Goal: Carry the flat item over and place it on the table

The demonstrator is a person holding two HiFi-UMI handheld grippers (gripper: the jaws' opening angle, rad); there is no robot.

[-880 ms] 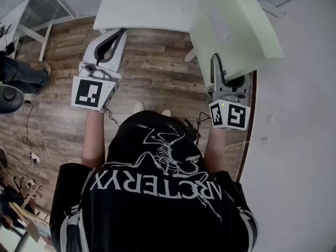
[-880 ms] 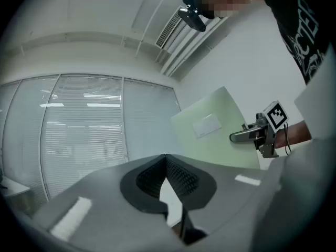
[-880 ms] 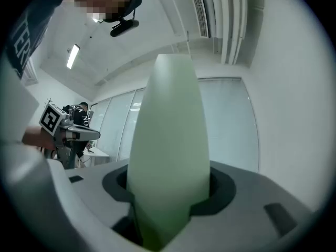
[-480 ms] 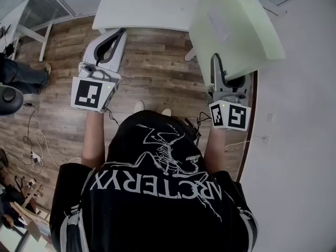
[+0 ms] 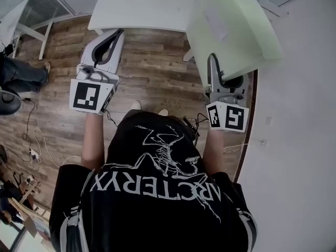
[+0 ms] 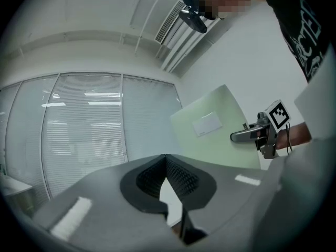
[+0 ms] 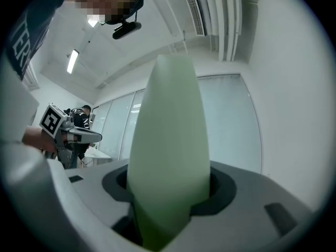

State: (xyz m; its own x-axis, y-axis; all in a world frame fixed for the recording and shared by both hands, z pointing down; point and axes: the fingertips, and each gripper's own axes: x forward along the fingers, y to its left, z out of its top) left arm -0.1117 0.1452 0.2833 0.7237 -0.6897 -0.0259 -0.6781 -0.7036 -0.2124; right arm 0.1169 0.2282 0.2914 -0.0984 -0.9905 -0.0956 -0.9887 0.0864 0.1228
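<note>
**Pale-green flat board (image 5: 233,20) carried in right gripper (image 7: 168,203), by white table (image 5: 142,7).**

Writing: black shirt (image 5: 157,193) at 6 o'clock in head view reads "ARC'TERYX" w/ skeleton graphic. White label (image 5: 215,25) on board, print not legible. Surroundings: wood floor (image 5: 152,67) at centre; table at 12 o'clock; board at 1 o'clock, overlapping table's right end in view, contact not determinable. Second person (image 5: 21,72) at 9 o'clock, cables (image 5: 31,140) at 8 o'clock. Right gripper jaws wide, clamped on board's near edge. Left gripper (image 5: 118,31) at 11 o'clock, jaws closed tip to tip, empty, well apart from board.
</note>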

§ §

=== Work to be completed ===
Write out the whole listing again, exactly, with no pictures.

=== Task result ===
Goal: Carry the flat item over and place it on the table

The demonstrator is a person holding two HiFi-UMI handheld grippers (gripper: the jaws' opening angle, rad); there is no robot.

[-880 ms] 
[-880 ms] 
[-880 ms] 
[-480 ms] 
[+0 ms] 
[+0 ms] 
[+0 ms] 

State: (xyz m; its own x-axis, y-axis; all in a world frame fixed for the recording and shared by both hands, z pointing down; point and axes: the fingertips, and each gripper's own axes: x forward along the fingers, y to its left, z out of its top) left arm -0.1117 0.1452 0.2833 0.7237 -0.6897 -0.0259 -0.6781 -0.7036 -0.2124; right arm 0.1169 0.2282 0.2914 -0.0984 -0.9905 -0.0956 -0.9887 0.0864 0.1228
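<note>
**Pale-green flat board (image 5: 233,20) carried in right gripper (image 7: 168,203), by white table (image 5: 142,7).**

Writing: black shirt (image 5: 157,193) at 6 o'clock in head view reads "ARC'TERYX" w/ skeleton graphic. White label (image 5: 215,25) on board, print not legible. Surroundings: wood floor (image 5: 152,67) at centre; table at 12 o'clock; board at 1 o'clock, overlapping table's right end in view, contact not determinable. Second person (image 5: 21,72) at 9 o'clock, cables (image 5: 31,140) at 8 o'clock. Right gripper jaws wide, clamped on board's near edge. Left gripper (image 5: 118,31) at 11 o'clock, jaws closed tip to tip, empty, well apart from board.
</note>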

Nothing else belongs in the answer.